Required work -
Retype the data below verbatim; pictures do not belong in the copy.

Information shown -
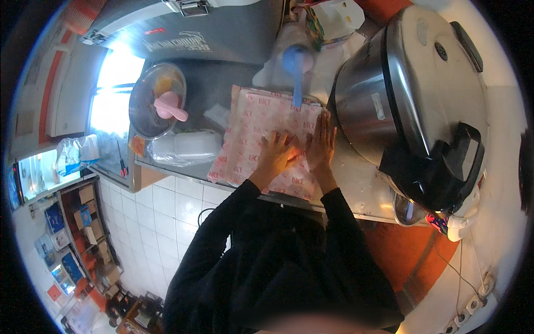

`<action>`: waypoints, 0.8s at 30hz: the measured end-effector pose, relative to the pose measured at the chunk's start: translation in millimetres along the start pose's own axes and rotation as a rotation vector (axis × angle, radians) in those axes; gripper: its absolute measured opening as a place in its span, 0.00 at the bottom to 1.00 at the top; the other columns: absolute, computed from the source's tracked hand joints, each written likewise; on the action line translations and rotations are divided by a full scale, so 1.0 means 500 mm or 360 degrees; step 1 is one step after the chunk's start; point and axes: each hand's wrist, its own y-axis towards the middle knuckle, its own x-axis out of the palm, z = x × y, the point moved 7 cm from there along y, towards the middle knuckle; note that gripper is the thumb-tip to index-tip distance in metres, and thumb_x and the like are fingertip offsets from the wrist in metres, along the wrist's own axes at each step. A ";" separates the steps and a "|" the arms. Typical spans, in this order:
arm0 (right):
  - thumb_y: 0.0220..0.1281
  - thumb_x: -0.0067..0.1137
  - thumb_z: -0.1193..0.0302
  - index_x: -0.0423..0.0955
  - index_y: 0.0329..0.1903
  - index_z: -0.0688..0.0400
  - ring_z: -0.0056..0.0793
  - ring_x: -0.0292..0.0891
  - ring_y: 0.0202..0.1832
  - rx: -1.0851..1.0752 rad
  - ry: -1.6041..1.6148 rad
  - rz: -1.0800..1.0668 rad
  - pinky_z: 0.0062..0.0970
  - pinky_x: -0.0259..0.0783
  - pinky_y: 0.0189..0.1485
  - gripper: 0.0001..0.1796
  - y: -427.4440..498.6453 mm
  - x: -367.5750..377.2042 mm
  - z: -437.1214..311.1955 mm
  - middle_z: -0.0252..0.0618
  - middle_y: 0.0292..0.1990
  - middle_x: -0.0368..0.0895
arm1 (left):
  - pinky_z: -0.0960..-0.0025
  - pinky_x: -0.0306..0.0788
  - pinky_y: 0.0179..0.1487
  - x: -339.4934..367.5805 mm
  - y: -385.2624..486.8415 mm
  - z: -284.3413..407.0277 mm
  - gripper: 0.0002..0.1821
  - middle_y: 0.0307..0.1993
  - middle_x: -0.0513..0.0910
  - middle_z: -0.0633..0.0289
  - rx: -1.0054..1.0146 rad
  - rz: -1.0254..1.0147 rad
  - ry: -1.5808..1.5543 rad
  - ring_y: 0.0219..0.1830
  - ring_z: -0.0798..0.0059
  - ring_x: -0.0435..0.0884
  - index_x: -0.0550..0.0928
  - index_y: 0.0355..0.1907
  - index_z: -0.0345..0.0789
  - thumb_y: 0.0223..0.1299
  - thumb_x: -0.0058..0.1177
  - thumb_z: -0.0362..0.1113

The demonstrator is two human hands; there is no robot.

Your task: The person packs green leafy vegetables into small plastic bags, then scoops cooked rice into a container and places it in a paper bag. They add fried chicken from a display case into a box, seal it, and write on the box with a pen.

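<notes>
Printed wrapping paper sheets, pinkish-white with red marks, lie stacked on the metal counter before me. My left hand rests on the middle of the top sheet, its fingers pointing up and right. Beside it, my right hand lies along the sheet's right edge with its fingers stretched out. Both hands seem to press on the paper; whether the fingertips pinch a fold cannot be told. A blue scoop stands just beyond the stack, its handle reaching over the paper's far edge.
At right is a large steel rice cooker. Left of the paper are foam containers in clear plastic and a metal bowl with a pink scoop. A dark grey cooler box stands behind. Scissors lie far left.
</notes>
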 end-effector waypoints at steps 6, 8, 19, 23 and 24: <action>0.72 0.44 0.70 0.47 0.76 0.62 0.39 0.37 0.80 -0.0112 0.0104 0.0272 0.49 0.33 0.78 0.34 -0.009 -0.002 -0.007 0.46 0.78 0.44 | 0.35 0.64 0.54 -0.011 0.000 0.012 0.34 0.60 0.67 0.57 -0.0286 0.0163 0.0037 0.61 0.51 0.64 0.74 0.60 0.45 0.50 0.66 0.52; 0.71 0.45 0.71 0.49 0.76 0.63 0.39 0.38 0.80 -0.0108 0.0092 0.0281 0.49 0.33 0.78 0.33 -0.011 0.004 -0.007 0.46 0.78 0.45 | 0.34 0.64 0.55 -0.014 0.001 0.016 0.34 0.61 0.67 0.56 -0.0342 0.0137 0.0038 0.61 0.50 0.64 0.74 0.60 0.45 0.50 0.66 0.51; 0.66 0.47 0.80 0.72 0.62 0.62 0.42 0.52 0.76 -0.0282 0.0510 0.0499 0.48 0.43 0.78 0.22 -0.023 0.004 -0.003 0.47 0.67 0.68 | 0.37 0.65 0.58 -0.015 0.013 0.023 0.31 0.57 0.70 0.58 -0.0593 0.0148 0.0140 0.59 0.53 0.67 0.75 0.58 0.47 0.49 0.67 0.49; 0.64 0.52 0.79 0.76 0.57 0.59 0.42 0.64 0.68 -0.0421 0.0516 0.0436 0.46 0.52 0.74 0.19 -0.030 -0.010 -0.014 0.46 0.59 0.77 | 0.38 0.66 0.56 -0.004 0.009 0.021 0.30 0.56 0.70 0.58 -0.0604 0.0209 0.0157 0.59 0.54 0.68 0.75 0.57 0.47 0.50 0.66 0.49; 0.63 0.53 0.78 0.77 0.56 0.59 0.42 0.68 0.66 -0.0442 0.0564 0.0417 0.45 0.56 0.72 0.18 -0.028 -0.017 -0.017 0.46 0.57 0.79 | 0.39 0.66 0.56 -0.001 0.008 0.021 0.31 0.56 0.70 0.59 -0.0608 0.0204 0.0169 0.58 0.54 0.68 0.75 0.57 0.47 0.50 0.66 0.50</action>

Response area -
`<action>`: waypoints, 0.8s at 30hz: the measured end-effector pose, relative to the pose measured at the chunk's start: translation in millimetres along the start pose's own axes and rotation as a rotation vector (axis × angle, radians) in those axes; gripper: its absolute measured opening as a place in its span, 0.00 at the bottom to 1.00 at the top; the other columns: absolute, computed from the source's tracked hand joints, each written likewise; on the action line translations and rotations are divided by a full scale, so 1.0 means 500 mm or 360 degrees; step 1 is one step after the chunk's start; point and axes: each hand's wrist, its own y-axis towards the middle knuckle, its own x-axis out of the palm, z = x × y, the point moved 7 cm from there along y, towards the middle knuckle; note that gripper is the thumb-tip to index-tip distance in metres, and thumb_x and the like are fingertip offsets from the wrist in metres, along the wrist's own axes at each step. A ";" separates the steps and a "|" the arms. Typical spans, in this order:
arm0 (right):
  - thumb_y: 0.0220..0.1281
  - thumb_x: -0.0067..0.1137
  - thumb_z: -0.1193..0.0302
  - index_x: -0.0423..0.0955
  - index_y: 0.0329..0.1903
  - index_z: -0.0688..0.0400
  - ring_z: -0.0056..0.0793
  - ring_x: -0.0292..0.0891
  - ring_y: 0.0202..0.1832
  - rx: -1.0851..1.0752 rad
  - ry: -1.6041..1.6148 rad
  - rz: -1.0800..1.0668 rad
  - pinky_z: 0.0062..0.0970
  - pinky_x: -0.0259..0.0783
  - pinky_y: 0.0189..0.1485
  - gripper: 0.0001..0.1796
  - y: -427.4440..498.6453 mm
  - x: -367.5750..377.2042 mm
  - z: -437.1214..311.1955 mm
  - middle_z: -0.0252..0.0618
  - middle_y: 0.0292..0.1990
  - middle_x: -0.0368..0.0895
arm1 (left):
  - pinky_z: -0.0960..-0.0025
  - pinky_x: -0.0306..0.0788
  - pinky_y: 0.0179..0.1487
  - x: -339.4934..367.5805 mm
  - y: -385.2624..486.8415 mm
  - z: -284.3413..407.0277 mm
  - gripper: 0.0002..0.1821
  - middle_y: 0.0307..0.1993
  - middle_x: -0.0513..0.0910
  - middle_z: -0.0633..0.0289
  - rx: -1.0054..1.0146 rad
  - rz: -1.0254..1.0147 rad
  - ry: -1.5808..1.5543 rad
  - ring_y: 0.0219..0.1830
  - ring_z: -0.0798..0.0059
  - ring_x: -0.0435..0.0884
  - index_x: -0.0550..0.0928
  - index_y: 0.0355..0.1907
  - index_z: -0.0345..0.0789
  - thumb_y: 0.0223..0.1299
  - thumb_x: -0.0058..0.1177
  - thumb_z: -0.0362..0.1113

The demonstrator is two human hands; there is no robot.

Your task: The person packs green leafy vegetables into small plastic bags, then scoops cooked rice into a container and places it in a paper bag. They add fried chicken from a display case into a box, seal it, and write on the box with a pen.

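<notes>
Printed wrapping paper sheets, pinkish-white with red marks, lie stacked on the metal counter before me. My left hand rests on the middle of the top sheet, its fingers pointing up and right. Beside it, my right hand lies along the sheet's right edge with its fingers stretched out. Both hands seem to press on the paper; whether the fingertips pinch a fold cannot be told. A blue scoop stands just beyond the stack, its handle reaching over the paper's far edge.
At right is a large steel rice cooker. Left of the paper are foam containers in clear plastic and a metal bowl with a pink scoop. A dark grey cooler box stands behind. Scissors lie far left.
</notes>
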 end-effector waypoints at steps 6, 8, 19, 23 and 24: <action>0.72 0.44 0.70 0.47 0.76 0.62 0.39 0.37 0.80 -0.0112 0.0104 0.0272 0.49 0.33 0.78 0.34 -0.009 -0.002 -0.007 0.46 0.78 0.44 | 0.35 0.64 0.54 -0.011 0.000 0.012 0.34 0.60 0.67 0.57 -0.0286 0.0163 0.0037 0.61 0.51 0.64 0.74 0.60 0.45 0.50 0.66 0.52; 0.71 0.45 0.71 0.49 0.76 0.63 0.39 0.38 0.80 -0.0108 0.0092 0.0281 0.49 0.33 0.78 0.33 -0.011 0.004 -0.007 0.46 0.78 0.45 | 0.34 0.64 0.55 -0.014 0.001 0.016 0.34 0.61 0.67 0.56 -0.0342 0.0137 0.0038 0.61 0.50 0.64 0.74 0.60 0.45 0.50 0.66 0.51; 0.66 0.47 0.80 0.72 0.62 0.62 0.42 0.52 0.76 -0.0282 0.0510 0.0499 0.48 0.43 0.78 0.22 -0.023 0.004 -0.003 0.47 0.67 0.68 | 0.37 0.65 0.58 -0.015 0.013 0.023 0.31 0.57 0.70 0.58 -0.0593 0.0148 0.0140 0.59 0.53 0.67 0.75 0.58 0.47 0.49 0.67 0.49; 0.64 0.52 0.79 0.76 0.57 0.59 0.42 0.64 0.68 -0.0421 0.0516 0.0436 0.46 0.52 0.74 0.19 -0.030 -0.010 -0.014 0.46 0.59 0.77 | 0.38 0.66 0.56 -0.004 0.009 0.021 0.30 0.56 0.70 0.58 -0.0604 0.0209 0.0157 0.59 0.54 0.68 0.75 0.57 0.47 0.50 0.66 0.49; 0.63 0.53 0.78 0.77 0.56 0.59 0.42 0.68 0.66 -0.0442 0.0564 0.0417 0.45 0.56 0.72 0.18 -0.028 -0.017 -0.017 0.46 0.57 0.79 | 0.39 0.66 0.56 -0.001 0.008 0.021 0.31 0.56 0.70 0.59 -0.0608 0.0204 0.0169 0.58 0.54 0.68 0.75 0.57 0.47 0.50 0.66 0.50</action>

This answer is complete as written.